The industry self-regulatory organization issued a report on Wednesday analyzing data from its client research project, which collected detailed information on dealers’ client bases.

That analysis sought to identify patterns or trends that could reveal possible regulatory concerns, such as concentration risk and suitability concerns.

Overall, the review found that clients’ portfolios are broadly diversified, with approximately 55% of client assets in balanced funds, 14% in fixed income funds and 31% in equity funds.

“This translates approximately to an overall asset allocation of 60-65% in equities and 35-40% in fixed income,” the MFDA reported, noting that younger clients have the highest equity exposure, and clients over age 75 have the lowest.
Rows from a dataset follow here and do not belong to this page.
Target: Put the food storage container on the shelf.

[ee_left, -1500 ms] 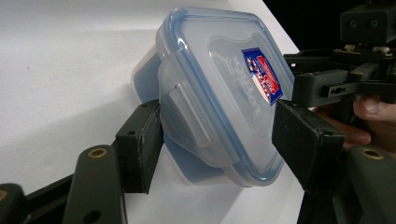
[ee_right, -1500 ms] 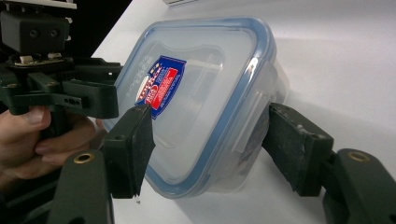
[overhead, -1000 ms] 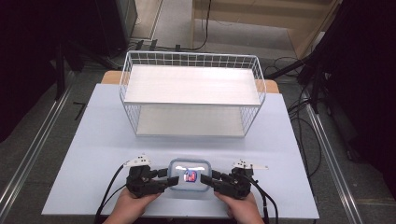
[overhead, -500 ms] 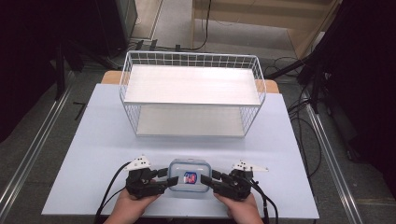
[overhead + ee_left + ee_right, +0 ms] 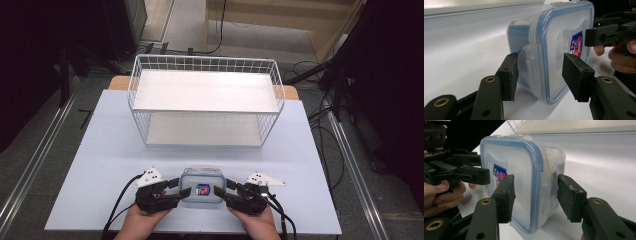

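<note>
Both tools, left [image 5: 184,188] and right [image 5: 220,190], straddle the clear blue-rimmed plastic box's [image 5: 202,185] side latches at the tabletop's [image 5: 100,150] near edge, pads not visibly pressing; box unlifted, white wire shelf rack [image 5: 205,97] bare.

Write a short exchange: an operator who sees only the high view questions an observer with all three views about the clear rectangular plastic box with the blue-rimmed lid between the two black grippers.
Operator: From above, the clear rectangular plastic box sits on the table between the left gripper and the right gripper. What lies between the left jaws?
Observer: A clear latch flap on the box's short side, folded down. One jaw stands beside it and the other over the lid.
Operator: And the right one?
Observer: Its jaws straddle the opposite flap in the same way. I cannot tell whether they press on it.
</note>
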A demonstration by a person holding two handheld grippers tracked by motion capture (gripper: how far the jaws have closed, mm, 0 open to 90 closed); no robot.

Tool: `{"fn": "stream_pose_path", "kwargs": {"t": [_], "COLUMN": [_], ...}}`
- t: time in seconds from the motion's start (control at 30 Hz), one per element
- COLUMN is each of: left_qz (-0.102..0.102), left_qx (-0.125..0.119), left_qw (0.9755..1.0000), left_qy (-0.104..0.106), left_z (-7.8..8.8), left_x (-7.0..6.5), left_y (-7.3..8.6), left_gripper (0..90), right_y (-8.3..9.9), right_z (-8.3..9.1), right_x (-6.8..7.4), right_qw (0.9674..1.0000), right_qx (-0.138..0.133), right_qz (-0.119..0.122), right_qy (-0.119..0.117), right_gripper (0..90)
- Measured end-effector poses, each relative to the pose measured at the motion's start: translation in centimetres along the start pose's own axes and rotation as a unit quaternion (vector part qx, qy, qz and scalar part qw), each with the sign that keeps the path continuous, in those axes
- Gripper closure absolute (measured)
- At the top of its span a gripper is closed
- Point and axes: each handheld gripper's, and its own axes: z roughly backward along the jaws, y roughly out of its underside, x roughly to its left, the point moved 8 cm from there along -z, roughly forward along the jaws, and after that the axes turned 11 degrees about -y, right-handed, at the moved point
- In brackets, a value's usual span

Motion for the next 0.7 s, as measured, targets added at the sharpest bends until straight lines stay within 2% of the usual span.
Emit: {"fn": "stream_pose_path", "kwargs": {"t": [0.1, 0.4, 0.53, 0.57, 0.6, 0.7], "left_qz": [-0.003, -0.028, -0.035, -0.039, -0.039, -0.046], "left_qx": [-0.009, -0.042, -0.058, -0.064, -0.064, -0.082], "left_qw": [0.9999, 0.9986, 0.9975, 0.9969, 0.9969, 0.9952], "left_qy": [-0.004, -0.017, -0.021, -0.023, -0.023, -0.028], "left_z": [0.1, 0.5, 0.8, 1.0, 1.0, 1.4], "left_x": [-0.1, -0.4, -0.7, -0.8, -0.8, -1.2], "left_y": [-0.1, -0.7, -1.1, -1.3, -1.3, -1.9], "left_gripper": [48.2, 48.1, 48.1, 48.0, 48.0, 48.0], "right_y": [-0.2, -0.9, -1.3, -1.5, -1.5, -2.0], "right_z": [0.0, 0.2, 0.5, 0.6, 0.6, 1.0], "right_x": [0.1, 0.5, 0.8, 1.0, 1.0, 1.5], "right_qw": [1.0, 0.9987, 0.9975, 0.9964, 0.9964, 0.9947], "right_qx": [-0.006, -0.022, -0.031, -0.038, -0.038, -0.05], "right_qz": [0.004, 0.045, 0.061, 0.074, 0.074, 0.088], "right_qy": [0.001, 0.009, 0.013, 0.014, 0.014, 0.016], "right_gripper": [50.5, 49.6, 49.3, 49.3, 49.3, 48.9]}}
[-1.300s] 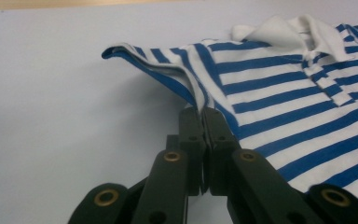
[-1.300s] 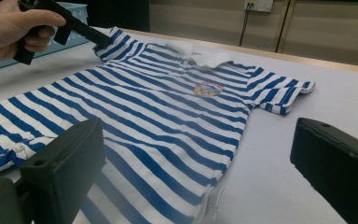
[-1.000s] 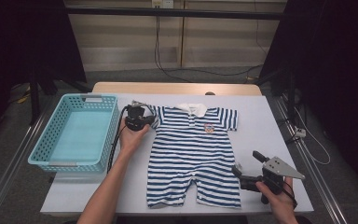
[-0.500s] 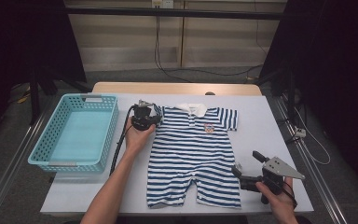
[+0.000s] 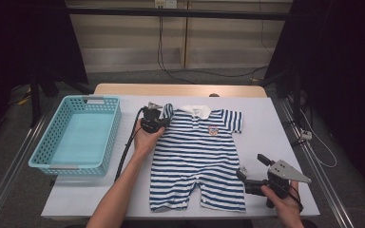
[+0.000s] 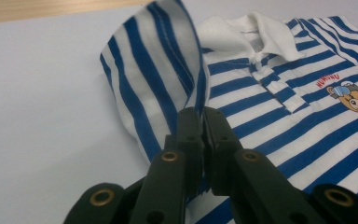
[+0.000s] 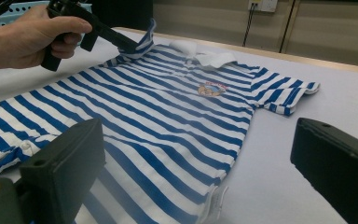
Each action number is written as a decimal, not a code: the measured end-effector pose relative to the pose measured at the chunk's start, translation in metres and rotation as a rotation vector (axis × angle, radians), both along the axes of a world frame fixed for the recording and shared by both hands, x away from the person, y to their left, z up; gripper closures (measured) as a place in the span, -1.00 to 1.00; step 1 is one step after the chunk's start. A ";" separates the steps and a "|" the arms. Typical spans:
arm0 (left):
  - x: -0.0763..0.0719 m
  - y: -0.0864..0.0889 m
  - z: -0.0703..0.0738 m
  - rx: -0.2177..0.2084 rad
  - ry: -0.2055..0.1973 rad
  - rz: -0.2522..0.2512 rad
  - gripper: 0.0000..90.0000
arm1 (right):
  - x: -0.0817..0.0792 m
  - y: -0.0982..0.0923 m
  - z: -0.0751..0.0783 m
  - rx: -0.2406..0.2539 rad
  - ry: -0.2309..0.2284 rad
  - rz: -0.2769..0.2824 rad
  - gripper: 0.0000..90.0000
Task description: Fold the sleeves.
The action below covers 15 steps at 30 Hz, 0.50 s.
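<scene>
A blue-and-white striped baby romper [image 5: 199, 156] with a white collar lies flat on the white table [image 5: 266, 118]. My left gripper [image 5: 163, 115] is shut on the romper's left sleeve [image 5: 168, 110], holding it raised above the shoulder. In the left gripper view the jaws [image 6: 200, 114] pinch the sleeve's edge and the sleeve [image 6: 154, 60] stands up in a fold. My right gripper [image 5: 251, 166] rests by the romper's lower right leg, open, with nothing between its pads. In the right gripper view the right gripper [image 7: 200, 154] faces along the romper [image 7: 168, 107] toward the left gripper [image 7: 130, 45].
A turquoise plastic basket [image 5: 111, 133] stands on the table to the left of the romper, with nothing in it. A black cable trails from the left gripper along the forearm. Bare table lies right of the romper, up to the table's right edge.
My left hand has moved a little to the right, carrying the pinched sleeve in toward the romper's chest. The right gripper has kept still.
</scene>
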<state>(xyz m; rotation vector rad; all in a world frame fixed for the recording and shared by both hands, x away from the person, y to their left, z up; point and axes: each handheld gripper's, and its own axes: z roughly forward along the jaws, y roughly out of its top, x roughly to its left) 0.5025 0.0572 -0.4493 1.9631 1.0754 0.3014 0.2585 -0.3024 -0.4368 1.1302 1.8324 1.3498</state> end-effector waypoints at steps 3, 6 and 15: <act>-0.001 -0.002 -0.001 -0.010 0.013 -0.011 0.89 | 0.000 0.000 0.000 0.000 -0.001 0.000 -0.94; -0.002 -0.003 -0.002 -0.004 0.006 -0.025 0.83 | 0.000 0.000 0.000 0.000 -0.001 0.001 -0.94; -0.004 -0.002 0.004 -0.038 0.006 -0.041 0.63 | 0.000 0.000 0.000 -0.003 0.000 0.003 -0.94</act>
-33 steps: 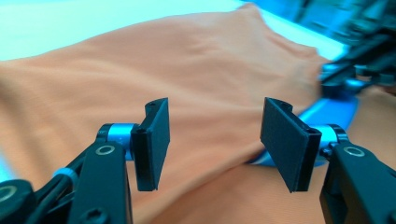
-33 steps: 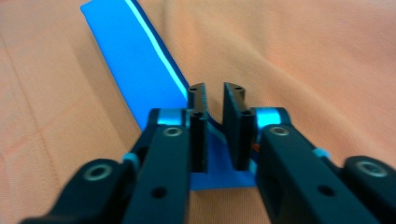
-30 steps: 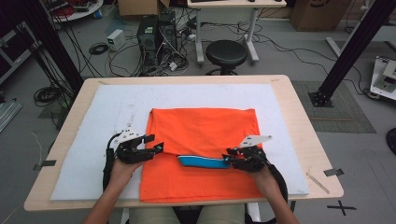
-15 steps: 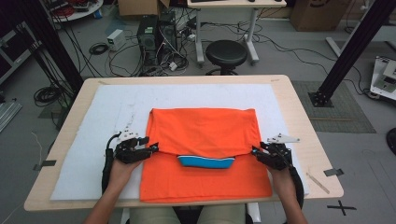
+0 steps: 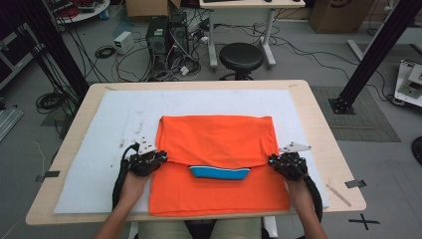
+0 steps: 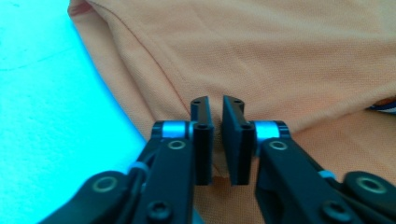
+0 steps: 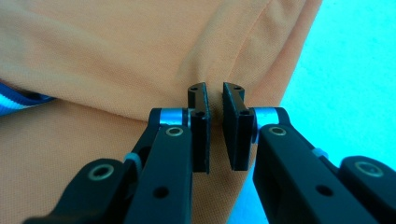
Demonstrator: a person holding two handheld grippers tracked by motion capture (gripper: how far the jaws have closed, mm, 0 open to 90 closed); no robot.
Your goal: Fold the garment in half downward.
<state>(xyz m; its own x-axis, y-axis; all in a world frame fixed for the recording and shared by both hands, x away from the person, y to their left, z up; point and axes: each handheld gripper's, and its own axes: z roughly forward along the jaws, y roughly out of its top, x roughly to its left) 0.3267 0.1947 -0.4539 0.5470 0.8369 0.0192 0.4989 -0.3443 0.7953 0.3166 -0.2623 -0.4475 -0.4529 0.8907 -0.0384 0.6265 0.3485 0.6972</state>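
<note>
Here, an orange polo shirt (image 5: 219, 164) lies folded on the white mat (image 5: 99, 149) covering the wooden table (image 5: 323, 129), its blue collar (image 5: 219, 172) showing at the fold's near edge. The left gripper (image 5: 158, 158) has just been closing and pinches the fold's left end; its jaws stand nearly together on the cloth. The right gripper (image 5: 272, 160), likewise just closing, clamps the fold's right end.

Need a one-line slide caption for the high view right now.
Left gripper and right gripper pinch the side edges of a folded orange fabric shirt on the white table mat.
</note>
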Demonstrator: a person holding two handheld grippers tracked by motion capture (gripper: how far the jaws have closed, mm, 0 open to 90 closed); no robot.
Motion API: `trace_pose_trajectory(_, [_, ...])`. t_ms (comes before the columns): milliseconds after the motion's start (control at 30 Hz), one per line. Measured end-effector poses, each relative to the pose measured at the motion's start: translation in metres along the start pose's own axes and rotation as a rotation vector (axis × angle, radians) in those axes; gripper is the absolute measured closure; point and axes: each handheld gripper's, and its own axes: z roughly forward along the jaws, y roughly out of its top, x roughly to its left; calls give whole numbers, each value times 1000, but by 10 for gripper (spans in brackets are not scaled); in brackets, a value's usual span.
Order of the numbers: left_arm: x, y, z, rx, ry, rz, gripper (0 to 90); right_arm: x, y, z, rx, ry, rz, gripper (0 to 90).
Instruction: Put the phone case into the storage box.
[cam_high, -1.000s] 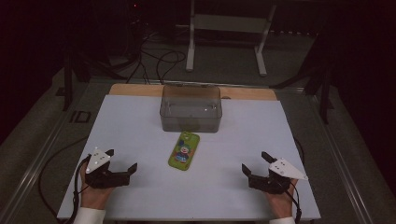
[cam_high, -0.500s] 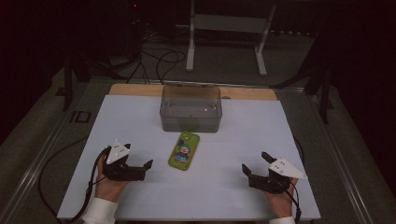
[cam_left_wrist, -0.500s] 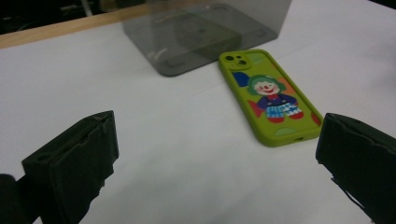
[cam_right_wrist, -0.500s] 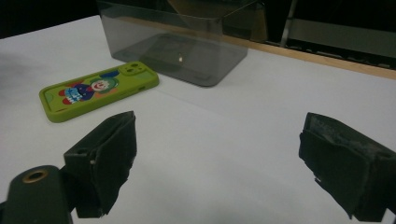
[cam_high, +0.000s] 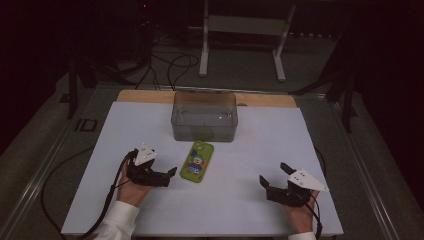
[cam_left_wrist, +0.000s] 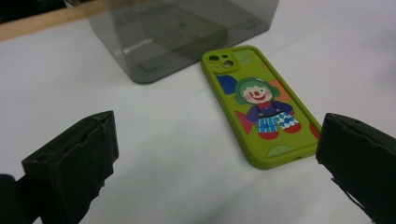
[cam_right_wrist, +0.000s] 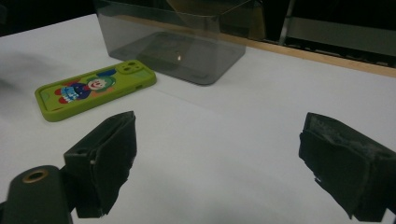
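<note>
Near the table's (cam_high: 125, 125) centre lies a green phone case (cam_high: 197, 161) (clown print), w/ a smoky clear box (cam_high: 204, 116) just beyond. Left tool (cam_high: 169, 176) sits just left of it, jaws wide. Right tool (cam_high: 272, 181), well apart, also wide.

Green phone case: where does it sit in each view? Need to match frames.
High view: green phone case at centre, just in front of the grey box.
Left gripper view: upper right of centre, box behind it.
Right gripper view: left of centre, box to its right.
Shared landmark: the grey box.
</note>
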Motion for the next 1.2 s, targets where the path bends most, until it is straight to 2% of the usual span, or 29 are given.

Yet, within the population, the analysis also identified outliers. In particular, it sought reps with the bulk of their assets in high-risk funds, and reps with little diversification in client portfolios.

The report indicated that the MFDA didn’t uncover many reps with significant concentration issues, and that most of those it found were already under investigation.

Still, the MFDA said that, among the reps with concentration issues, it also found some who had KYC information that was uniform across virtually all of their clients — raising regulatory concerns.

“Such patterns raise questions as to whether the documented KYC information accurately reflects the individual client circumstances, particularly where the risk tolerance, objectives and time horizon for clients appear identical despite differences in age and financial situation,” the report noted.

The MFDA said the biggest concerns were reps with precise, identical KYC information throughout their book, and cases where reps said the KYC info was tailored to match the rep’s investment philosophy, rather than their client’s actual risk tolerance, investment objectives and time horizon.

Given the findings of the review, the report makes a series of recommendations for dealers to address these issues within their own firms.

Among other things, it calls on firms to carry out periodic reviews of their reps to identify these sorts of patterns; it says they should have policies and procedures to assess concentration risk in exempt securities and higher-risk funds; that they need to demand sufficient documentation of client KYC information from reps; and that significant external client investments should be documented too.

Additionally, the report said that in cases where firms uncover significant issues with “the accuracy or adequacy” of KYC information, “steps need to be taken to reassess the information and re-perform the KYC collection process.”

“Allowing the [rep] who originally collected the KYC information to obtain new KYC forms for their clients without significant support and supervision is inadequate. Therefore, the KYC collection process may need to be re-performed using objective tools such as risk profile questionnaires and in some cases with the direct involvement of a supervisor,” it said.